• **Problem**
Your reply should be only the number of lines in the records that contain the word "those".

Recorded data
────

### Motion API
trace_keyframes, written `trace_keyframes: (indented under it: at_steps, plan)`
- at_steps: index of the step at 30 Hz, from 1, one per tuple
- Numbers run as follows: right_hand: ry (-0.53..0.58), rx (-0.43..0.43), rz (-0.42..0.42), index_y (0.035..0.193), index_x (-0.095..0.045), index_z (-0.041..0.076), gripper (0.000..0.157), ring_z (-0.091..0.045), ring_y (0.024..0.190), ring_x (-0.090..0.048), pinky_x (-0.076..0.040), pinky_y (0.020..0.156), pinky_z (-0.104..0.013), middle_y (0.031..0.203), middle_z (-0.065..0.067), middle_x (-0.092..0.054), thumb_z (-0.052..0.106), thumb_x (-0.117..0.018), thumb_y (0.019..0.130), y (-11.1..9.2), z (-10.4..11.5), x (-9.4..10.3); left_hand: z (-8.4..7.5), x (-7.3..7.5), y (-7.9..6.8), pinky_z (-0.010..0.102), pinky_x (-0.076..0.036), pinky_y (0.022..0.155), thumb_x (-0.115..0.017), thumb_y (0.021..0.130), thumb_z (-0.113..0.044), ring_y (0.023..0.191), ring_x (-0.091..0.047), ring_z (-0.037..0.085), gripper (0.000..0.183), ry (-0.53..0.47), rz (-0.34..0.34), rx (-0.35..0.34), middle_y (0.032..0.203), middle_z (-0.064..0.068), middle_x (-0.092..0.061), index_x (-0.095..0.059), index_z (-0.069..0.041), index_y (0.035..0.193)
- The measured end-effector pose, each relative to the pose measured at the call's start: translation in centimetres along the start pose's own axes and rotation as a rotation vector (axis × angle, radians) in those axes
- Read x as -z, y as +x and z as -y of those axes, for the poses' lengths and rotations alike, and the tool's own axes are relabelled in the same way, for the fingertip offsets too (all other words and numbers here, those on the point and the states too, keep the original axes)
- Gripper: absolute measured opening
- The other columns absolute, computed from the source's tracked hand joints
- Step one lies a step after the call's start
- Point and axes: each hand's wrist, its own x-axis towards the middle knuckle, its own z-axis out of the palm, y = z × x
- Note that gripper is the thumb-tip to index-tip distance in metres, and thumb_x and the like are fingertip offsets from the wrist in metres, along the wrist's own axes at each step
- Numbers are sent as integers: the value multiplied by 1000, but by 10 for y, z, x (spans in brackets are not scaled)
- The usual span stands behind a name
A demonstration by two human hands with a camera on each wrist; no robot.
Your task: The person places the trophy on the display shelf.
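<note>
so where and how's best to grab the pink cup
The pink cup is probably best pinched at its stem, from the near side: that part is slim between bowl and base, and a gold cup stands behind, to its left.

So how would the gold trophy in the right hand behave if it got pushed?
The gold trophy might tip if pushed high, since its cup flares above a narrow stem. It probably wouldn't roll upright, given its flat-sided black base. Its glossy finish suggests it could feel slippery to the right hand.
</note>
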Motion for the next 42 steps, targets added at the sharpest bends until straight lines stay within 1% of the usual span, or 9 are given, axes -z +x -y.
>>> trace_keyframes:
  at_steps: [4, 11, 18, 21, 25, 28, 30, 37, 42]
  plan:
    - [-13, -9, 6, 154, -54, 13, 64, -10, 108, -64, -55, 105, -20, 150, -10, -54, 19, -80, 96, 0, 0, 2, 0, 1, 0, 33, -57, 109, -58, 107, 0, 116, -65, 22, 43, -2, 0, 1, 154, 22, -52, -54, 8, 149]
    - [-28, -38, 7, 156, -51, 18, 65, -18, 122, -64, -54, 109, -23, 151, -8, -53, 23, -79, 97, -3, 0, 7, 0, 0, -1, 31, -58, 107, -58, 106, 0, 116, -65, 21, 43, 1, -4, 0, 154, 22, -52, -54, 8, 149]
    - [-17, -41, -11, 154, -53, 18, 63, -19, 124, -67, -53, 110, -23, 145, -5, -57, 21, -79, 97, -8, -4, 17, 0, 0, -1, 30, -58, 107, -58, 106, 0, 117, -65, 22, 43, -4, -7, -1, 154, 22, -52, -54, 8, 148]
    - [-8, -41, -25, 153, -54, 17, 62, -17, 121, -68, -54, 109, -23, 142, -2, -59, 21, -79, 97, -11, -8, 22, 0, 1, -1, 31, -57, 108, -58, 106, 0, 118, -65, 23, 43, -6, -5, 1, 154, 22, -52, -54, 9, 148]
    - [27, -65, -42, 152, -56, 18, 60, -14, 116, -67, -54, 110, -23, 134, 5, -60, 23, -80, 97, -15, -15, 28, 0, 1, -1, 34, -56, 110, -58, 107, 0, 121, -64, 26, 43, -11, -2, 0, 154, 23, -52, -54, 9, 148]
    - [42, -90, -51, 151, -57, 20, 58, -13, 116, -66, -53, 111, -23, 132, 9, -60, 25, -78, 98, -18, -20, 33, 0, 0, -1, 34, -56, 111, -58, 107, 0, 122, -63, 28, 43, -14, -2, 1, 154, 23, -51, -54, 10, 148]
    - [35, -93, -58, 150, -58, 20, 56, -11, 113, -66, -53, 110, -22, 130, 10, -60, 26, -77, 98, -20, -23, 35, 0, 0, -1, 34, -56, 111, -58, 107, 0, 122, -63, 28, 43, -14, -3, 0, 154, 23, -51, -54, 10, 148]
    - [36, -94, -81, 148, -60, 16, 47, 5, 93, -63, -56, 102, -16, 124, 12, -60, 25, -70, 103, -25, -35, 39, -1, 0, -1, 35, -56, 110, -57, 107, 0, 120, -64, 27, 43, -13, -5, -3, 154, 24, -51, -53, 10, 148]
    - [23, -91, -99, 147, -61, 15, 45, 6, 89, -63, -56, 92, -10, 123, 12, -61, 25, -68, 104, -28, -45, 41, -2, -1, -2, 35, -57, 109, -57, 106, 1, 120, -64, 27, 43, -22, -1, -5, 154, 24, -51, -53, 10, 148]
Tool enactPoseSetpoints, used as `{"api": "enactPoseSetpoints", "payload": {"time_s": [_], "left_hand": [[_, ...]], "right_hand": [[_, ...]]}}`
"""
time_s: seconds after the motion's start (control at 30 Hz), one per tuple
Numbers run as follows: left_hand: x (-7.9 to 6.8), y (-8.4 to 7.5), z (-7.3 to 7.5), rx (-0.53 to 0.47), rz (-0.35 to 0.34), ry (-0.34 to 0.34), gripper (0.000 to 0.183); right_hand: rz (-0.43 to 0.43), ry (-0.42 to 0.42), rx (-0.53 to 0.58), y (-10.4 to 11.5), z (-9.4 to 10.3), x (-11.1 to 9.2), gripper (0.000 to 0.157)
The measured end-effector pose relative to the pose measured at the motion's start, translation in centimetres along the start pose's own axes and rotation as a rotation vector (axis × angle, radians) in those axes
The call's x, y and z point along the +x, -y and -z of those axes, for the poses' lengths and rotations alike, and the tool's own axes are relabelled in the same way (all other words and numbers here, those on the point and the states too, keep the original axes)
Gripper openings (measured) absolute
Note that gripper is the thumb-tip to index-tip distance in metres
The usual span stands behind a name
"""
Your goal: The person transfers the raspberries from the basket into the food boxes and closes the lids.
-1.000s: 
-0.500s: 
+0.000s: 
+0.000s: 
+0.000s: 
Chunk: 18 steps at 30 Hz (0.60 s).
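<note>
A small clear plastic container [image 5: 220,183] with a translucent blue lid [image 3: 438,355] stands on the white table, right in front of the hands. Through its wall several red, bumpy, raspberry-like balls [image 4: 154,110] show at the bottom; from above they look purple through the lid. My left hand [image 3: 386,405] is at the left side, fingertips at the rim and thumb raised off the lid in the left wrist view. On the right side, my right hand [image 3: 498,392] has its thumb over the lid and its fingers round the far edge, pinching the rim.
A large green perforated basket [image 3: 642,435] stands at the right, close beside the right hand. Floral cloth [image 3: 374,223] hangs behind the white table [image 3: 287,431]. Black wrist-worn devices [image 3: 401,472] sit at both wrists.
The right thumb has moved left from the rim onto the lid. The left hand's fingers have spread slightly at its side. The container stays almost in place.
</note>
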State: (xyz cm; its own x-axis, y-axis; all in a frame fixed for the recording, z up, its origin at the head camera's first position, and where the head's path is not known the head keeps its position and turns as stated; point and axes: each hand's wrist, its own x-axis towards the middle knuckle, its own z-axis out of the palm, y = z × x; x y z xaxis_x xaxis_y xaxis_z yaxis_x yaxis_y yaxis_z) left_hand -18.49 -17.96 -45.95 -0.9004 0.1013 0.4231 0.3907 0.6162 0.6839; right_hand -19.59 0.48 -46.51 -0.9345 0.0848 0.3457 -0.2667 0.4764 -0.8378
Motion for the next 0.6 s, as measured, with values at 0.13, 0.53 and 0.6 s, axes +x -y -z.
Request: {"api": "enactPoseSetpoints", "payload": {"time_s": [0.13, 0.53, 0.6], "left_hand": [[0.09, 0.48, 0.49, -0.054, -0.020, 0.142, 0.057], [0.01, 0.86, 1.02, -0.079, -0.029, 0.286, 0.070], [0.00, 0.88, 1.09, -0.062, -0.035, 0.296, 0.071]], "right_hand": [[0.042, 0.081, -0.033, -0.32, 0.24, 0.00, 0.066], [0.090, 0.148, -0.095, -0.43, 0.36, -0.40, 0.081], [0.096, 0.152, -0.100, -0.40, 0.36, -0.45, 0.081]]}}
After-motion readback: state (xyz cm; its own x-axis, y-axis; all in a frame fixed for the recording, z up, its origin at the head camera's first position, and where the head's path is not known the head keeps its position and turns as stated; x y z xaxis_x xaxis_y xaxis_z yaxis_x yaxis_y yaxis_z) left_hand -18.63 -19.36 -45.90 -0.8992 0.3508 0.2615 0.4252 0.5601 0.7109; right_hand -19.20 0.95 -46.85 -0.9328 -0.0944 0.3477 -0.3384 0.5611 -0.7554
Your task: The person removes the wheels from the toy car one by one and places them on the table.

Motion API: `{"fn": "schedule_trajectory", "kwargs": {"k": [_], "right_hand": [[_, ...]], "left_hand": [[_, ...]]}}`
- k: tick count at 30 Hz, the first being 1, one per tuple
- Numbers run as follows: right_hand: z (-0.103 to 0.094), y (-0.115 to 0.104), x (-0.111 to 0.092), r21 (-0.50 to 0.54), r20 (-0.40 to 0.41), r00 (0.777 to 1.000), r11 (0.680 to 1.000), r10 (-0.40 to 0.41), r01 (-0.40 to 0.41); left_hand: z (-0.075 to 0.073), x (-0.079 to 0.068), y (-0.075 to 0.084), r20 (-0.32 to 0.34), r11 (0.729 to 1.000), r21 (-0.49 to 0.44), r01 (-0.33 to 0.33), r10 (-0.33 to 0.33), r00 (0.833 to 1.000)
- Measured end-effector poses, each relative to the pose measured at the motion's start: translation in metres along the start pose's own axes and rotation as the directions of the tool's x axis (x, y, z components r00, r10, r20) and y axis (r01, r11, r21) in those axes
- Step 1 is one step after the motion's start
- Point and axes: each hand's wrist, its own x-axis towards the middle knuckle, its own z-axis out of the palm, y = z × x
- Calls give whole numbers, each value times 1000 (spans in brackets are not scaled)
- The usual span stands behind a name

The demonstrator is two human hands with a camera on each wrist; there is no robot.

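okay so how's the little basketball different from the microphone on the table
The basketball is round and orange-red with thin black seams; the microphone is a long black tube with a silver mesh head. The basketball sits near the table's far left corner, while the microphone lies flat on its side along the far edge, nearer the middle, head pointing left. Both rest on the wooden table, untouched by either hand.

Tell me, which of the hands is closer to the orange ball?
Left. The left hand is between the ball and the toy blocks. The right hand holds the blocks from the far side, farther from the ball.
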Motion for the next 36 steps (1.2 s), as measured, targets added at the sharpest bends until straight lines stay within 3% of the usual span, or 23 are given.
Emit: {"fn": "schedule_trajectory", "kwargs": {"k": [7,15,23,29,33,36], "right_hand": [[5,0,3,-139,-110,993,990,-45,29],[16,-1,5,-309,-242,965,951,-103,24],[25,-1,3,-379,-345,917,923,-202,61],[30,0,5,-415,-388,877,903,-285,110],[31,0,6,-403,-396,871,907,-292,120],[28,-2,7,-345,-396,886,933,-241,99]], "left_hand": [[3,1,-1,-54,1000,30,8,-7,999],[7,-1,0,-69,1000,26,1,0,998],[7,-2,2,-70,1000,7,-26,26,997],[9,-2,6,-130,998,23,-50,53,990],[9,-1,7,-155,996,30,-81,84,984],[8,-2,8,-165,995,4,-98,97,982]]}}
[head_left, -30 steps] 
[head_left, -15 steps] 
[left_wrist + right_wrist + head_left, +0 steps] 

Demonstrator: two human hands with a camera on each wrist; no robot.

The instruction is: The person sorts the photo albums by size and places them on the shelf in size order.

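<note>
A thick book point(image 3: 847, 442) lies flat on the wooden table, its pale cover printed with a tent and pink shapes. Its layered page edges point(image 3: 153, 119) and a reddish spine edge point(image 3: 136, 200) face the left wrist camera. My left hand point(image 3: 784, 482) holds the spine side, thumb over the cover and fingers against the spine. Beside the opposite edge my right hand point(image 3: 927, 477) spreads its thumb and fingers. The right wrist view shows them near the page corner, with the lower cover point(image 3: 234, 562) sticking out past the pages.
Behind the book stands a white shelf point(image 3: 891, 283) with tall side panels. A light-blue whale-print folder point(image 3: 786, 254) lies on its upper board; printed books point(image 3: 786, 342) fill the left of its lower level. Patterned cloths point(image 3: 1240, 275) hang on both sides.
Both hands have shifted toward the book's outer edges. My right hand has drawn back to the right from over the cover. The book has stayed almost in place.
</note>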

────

• **Answer area**
5